However, despite the numerous benefits related to BIM, they are associated with a couple of risks due to human errors, inefficient communication, and prototype setting techniques. Project managers should avoid relying on software models and consider deficiencies that could exist in the process (Patil et al. 2775-2780). Moreover, decision-making in firms that apply software design is complex due to diverse opinions from many parties. Different models have unique functionalities, and therefore, project managers can integrate them to increase construction efficiency. This report will be focusing on the five-modeling software and construction of the Kosciusko bridge in New York and will finally compare two projects in the USA.

2D Modelling Software

The 2D model is the most basic demonstration used in construction; it is applied in cutting shapes, especially in sheet materials. It involves vector art programs that utilize mathematic equations and geometrics, that is, points, shapes, and lines (Liu et al. 4). Programs in 2D are used in engraving through digital fabrication, for instance, laser and vinyl cutter and router. 2D vector graphics give machines instructions and are created using different software applications or downloaded from various digital sources.

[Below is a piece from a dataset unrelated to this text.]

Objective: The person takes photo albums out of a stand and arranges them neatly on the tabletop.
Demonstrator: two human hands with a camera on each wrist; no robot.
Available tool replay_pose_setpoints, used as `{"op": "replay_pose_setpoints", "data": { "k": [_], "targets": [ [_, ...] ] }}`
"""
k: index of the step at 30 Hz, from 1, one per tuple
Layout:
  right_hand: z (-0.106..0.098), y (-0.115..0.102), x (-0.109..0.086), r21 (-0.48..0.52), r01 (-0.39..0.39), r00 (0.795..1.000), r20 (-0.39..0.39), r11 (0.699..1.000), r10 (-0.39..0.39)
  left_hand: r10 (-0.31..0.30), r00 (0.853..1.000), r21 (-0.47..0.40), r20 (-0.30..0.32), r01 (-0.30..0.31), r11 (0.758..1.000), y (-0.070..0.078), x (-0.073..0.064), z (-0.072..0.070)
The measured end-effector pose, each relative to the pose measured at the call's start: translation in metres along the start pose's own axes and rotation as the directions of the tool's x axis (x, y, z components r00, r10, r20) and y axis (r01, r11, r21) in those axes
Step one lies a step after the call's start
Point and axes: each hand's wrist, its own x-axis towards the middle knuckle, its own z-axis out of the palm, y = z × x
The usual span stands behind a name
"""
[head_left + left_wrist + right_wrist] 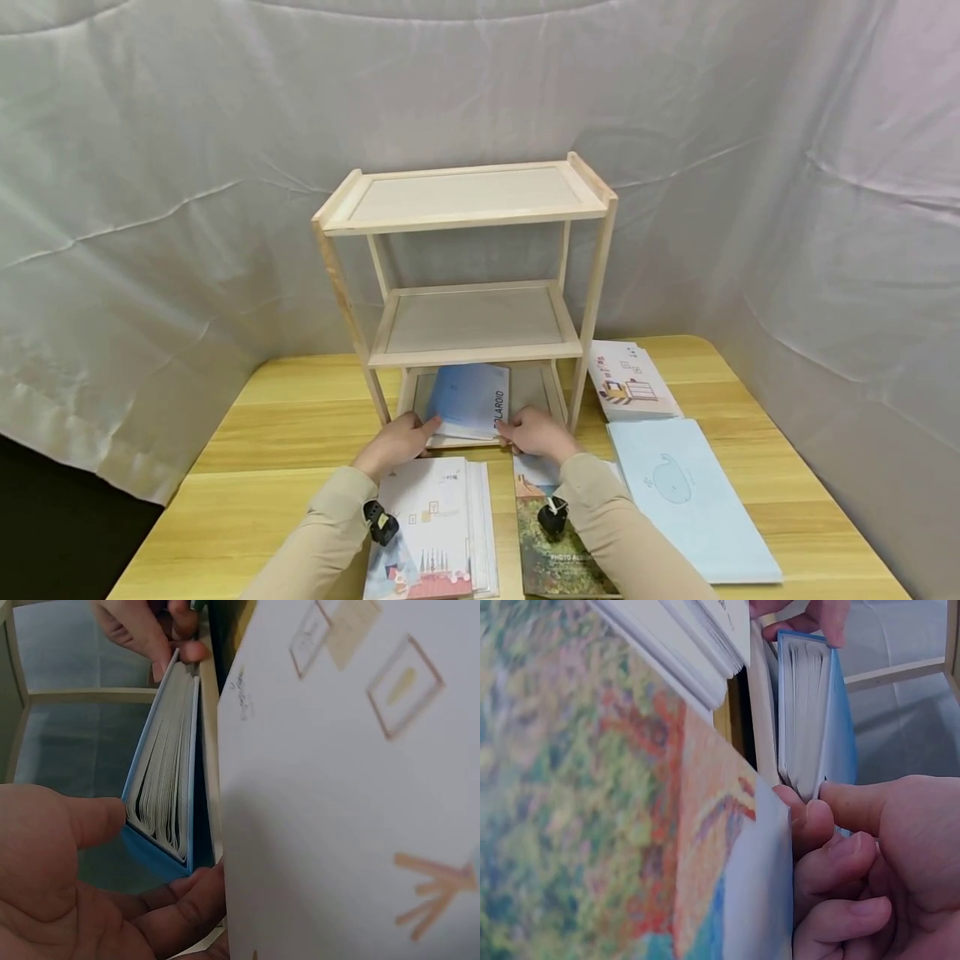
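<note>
A blue-and-white photo album (471,398) marked POLAROID lies over the front of the lowest shelf (534,379) of a small wooden rack. At its near left corner my left hand (401,437) pinches it, thumb on the cover and fingers beneath. My right hand (538,433) grips the near right corner the same way. In the left wrist view the album's page edges (166,754) face me, slightly fanned between blue covers. The right wrist view shows the right thumb and fingers (840,855) at the album's corner. Its underside is mostly hidden.
The rack's middle shelf (480,321) and top shelf (465,196) stand above the album. In front lie white albums (420,525) and a photo album with a garden picture (558,558). On the right are a pale blue whale album (690,500) and a white illustrated one (632,379).
</note>
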Motion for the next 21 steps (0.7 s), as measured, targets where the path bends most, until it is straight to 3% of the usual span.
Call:
{"op": "replay_pose_setpoints", "data": {
  "k": [14, 21],
  "targets": [
    [-0.012, 0.002, -0.006, 0.206, -0.054, 0.987, 0.156, 0.977, 0.022, -0.043, 0.998, -0.051, 0.041, 0.046, 0.998, 0.007, -0.007, -0.005],
    [-0.012, -0.003, -0.011, 0.265, -0.071, 0.985, 0.168, 0.961, 0.027, -0.044, 0.999, -0.028, 0.014, 0.044, 0.999, 0.005, -0.011, -0.007]
  ]
}}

The 2D model involves only two-dimensional components to assess the vertical and horizontal axes. It displays objects in height and length as to if they lie on a flat surface and do not express the depth. Each application for 2D is associated with different features in terms of cost, ease of use, capabilities, background information, portability and output, and operating system platform. Among the available software in 2D modeling are Gravit designer, Adobe illustrator, Google drawings, CorelDRAW, Inkscape, Rhino 2D CAD, and AutoCAD.

2D Hydraulic modeling for highways in US river environments 
Figure 1: 2D Hydraulic modeling for highways in US river environments

3D Modelling Software

The 3D model is a three-dimensional space in which three elements of measurement, width, length, and height, are considered. It also comprises details on the relationship, geographic info of the building, and geometry. 3D is effective because it identifies and eliminates errors from 2D drawings (NT par.1-6). The model takes two major forms, first, as a design model in architectural, structural, site, and MEP, mechanical, electrical, and plumbing functions. Second, as a construction model in breaking down design simulation into building sequences.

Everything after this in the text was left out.